В камеру вошел бледный Южинский. Под глазами круги, в волосах солома. Он забрал лампу из рук солдата, поставил ее на стол. Дверь закрылась, мы уставились друг на друг.
Я принял вертикальное положение и пересел к изголовью, освобождая в ногах место «другу». Подтащить к кровати стул нет возможности — его ножки намертво прикручены к полу, да, и лишние уши нам не нужны. Солдат дал возможность поговорить, но где гарантия, что он не подслушивает и не напишет потом донос с обстоятельным пересказом нашего разговора?
— Выспался? Везунчик, ты Поль… — вздохнул Петр, потирая шею — А я так и промучился в полудреме. Все какие-то кошмары снились…
Полем меня назвал. Это они так свои имена на французский манер переделывают, а я его видимо Пьером должен называть. Терпеть такого не могу — коверкать родной язык. И смешно будет, если он сейчас перейдет на французский. С пятого на десятое я еще что-то смогу понять, но картавить с таким прононсом, как они — точно нет. Получается, права была моя умница жена, когда говорила, что знание французского лишним быть не может.
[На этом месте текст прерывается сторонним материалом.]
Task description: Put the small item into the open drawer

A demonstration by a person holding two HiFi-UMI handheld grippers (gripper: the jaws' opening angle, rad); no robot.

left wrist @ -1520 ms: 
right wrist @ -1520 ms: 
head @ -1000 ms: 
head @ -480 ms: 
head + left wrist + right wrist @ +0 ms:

Так ладно, пришла пора внести некоторую ясность
— Слушай, Петр, я должен сказать тебе кое-что важное…
— Все-таки хочешь написать императору прошение о помиловании? — вскинул он на меня печальные глаза
— С ума сошел? — опешил я.
— Ну, слава богу! — и этот ненормальный бросился ко мне, сжимая в крепких объятьях. Аж кости хрустнули. Мне даже показалось, что он тихо всхлипнул. Потом Южинский неловко отстранился и вытер глаза ладонью. Какие они тут все чувствительные, даже неловко как-то…
— Поль… если бы еще и ты сдался, то я вообще веру в людей потерял бы! Ты сегодня так странно вел себя после казни, что я уже подумал…
— Подожди, Петь. Вот именно об этом и хочу тебе рассказать. В общем… после казни я память потерял.